**How to complete this task**
Retype the line in which "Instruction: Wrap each" appears, then every line after it until the records end. Leave out the pictures.
▼
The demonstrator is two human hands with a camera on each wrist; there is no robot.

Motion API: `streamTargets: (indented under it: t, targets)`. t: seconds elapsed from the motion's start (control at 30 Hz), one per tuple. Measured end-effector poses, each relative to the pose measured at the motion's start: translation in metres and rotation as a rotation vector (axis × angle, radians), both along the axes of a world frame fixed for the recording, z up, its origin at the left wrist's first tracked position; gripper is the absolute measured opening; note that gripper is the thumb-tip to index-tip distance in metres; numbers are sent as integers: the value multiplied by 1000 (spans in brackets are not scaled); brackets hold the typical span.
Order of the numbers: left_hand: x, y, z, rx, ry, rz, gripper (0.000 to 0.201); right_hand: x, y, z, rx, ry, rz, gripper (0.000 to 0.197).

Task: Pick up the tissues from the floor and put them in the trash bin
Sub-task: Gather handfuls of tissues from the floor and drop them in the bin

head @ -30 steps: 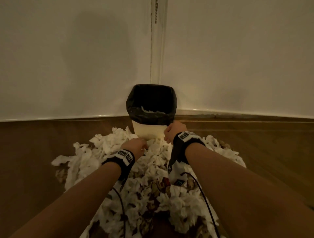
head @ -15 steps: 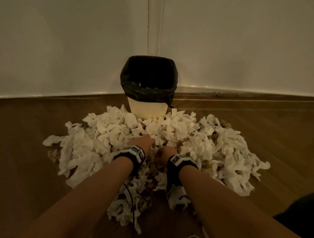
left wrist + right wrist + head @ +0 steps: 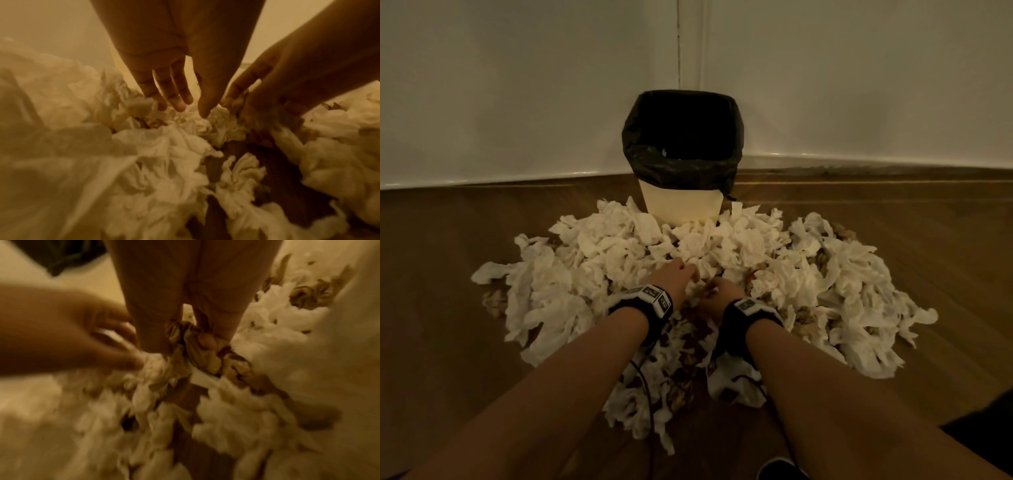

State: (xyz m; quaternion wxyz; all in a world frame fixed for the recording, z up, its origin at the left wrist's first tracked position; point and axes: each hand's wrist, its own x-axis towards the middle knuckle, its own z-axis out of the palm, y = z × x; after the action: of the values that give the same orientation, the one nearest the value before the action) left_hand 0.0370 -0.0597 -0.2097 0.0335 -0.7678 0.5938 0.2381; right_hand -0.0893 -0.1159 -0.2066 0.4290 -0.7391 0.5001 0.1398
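A wide heap of crumpled white and brownish tissues (image 3: 599,246) covers the wooden floor in front of the cream trash bin (image 3: 681,209), which has a black liner (image 3: 681,171) and stands in the wall corner. Both hands are down in the middle of the heap, side by side. My left hand (image 3: 686,270) reaches into the tissues (image 3: 164,146) with straight, spread fingers (image 3: 179,104) whose tips touch them. My right hand (image 3: 714,291) curls its fingers (image 3: 205,340) round a brownish wad of tissues (image 3: 185,337).
Two white walls (image 3: 517,85) meet behind the bin above a pale skirting. Bare wooden floor (image 3: 431,308) lies left and right of the heap. Cables run from the black wrist bands (image 3: 650,301) back along my arms. A dark shoe (image 3: 780,469) shows at the bottom edge.
Both hands have come down from the bin's front rim into the heap. Over the last half second they stayed low, the right hand closing on tissues.
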Motion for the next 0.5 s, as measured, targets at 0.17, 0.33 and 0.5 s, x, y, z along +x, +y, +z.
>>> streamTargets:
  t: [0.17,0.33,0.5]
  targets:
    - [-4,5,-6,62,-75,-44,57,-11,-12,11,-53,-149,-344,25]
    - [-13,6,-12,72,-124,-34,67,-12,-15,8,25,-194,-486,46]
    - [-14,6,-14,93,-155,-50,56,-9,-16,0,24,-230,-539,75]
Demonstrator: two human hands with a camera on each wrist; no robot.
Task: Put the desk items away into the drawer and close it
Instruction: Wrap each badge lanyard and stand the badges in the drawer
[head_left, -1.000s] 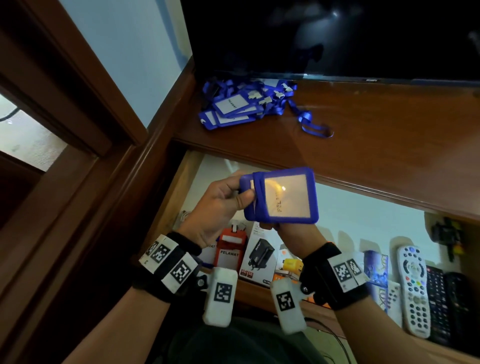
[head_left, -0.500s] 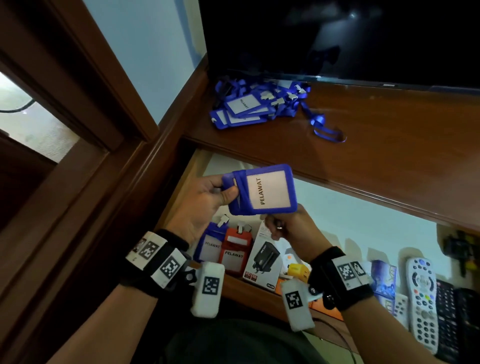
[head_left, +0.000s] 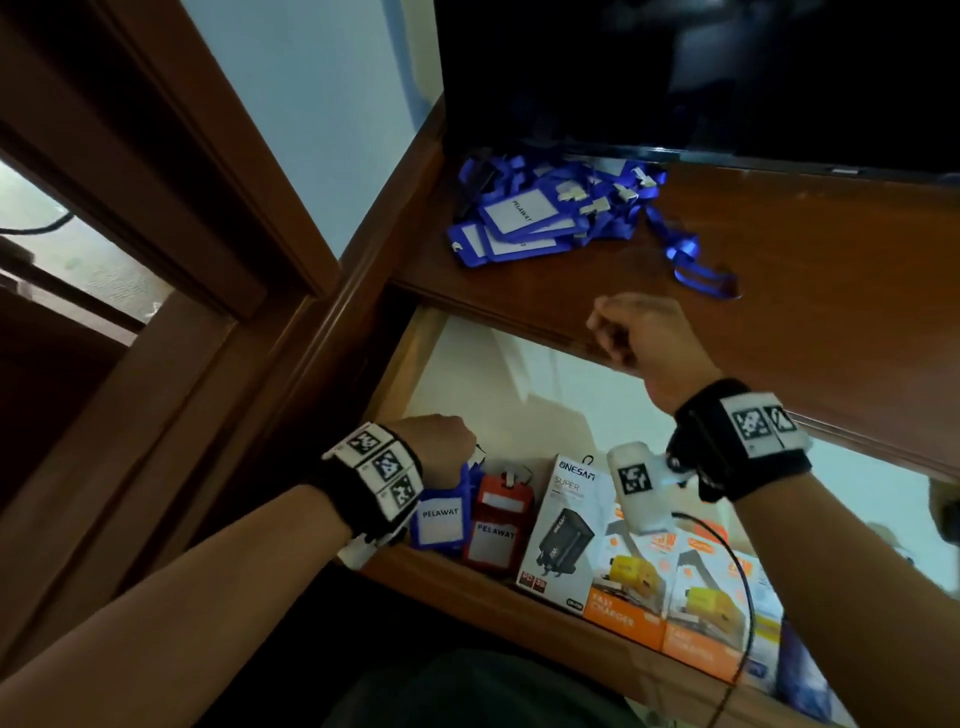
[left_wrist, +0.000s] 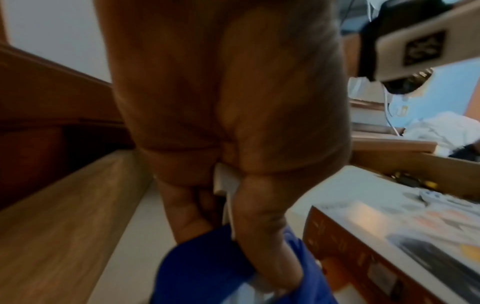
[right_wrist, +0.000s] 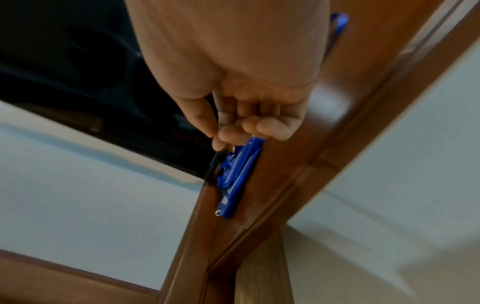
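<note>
My left hand (head_left: 447, 441) is low in the open drawer (head_left: 400, 364), at its front left corner. It pinches the white clip (left_wrist: 223, 185) of a blue "PELAWAT" badge holder (head_left: 440, 522). The holder stands against the drawer front beside a red badge holder (head_left: 498, 530). My right hand (head_left: 623, 327) hovers over the desk's front edge with its fingers (right_wrist: 270, 127) curled and holding nothing. A pile of blue badge holders with lanyards (head_left: 545, 213) lies on the desk top (head_left: 805, 312) beyond it, just past those fingers as the pile (right_wrist: 239, 174) appears in the right wrist view.
A white ONESAM charger box (head_left: 563, 530) and orange charger boxes (head_left: 675, 587) stand along the drawer front, right of the badges. A black cable (head_left: 740, 587) hangs across them. A dark TV screen (head_left: 675, 67) stands behind the pile. A wooden door frame (head_left: 208, 234) rises at the left.
The right hand let go of the blue badge holder and rose towards the desk top. The left hand lowered the holder into the drawer's front left corner, beside the red one.
</note>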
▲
**Reply**
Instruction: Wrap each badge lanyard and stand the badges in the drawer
[head_left, -1.000s] 
[head_left, -0.500s] 
[head_left, +0.000s] 
[left_wrist, +0.000s] 
[right_wrist, +0.000s] 
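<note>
My left hand (head_left: 447, 441) is low in the open drawer (head_left: 400, 364), at its front left corner. It pinches the white clip (left_wrist: 223, 185) of a blue "PELAWAT" badge holder (head_left: 440, 522). The holder stands against the drawer front beside a red badge holder (head_left: 498, 530). My right hand (head_left: 623, 327) hovers over the desk's front edge with its fingers (right_wrist: 270, 127) curled and holding nothing. A pile of blue badge holders with lanyards (head_left: 545, 213) lies on the desk top (head_left: 805, 312) beyond it, just past those fingers as the pile (right_wrist: 239, 174) appears in the right wrist view.
A white ONESAM charger box (head_left: 563, 530) and orange charger boxes (head_left: 675, 587) stand along the drawer front, right of the badges. A black cable (head_left: 740, 587) hangs across them. A dark TV screen (head_left: 675, 67) stands behind the pile. A wooden door frame (head_left: 208, 234) rises at the left.
The right hand let go of the blue badge holder and rose towards the desk top. The left hand lowered the holder into the drawer's front left corner, beside the red one.
</note>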

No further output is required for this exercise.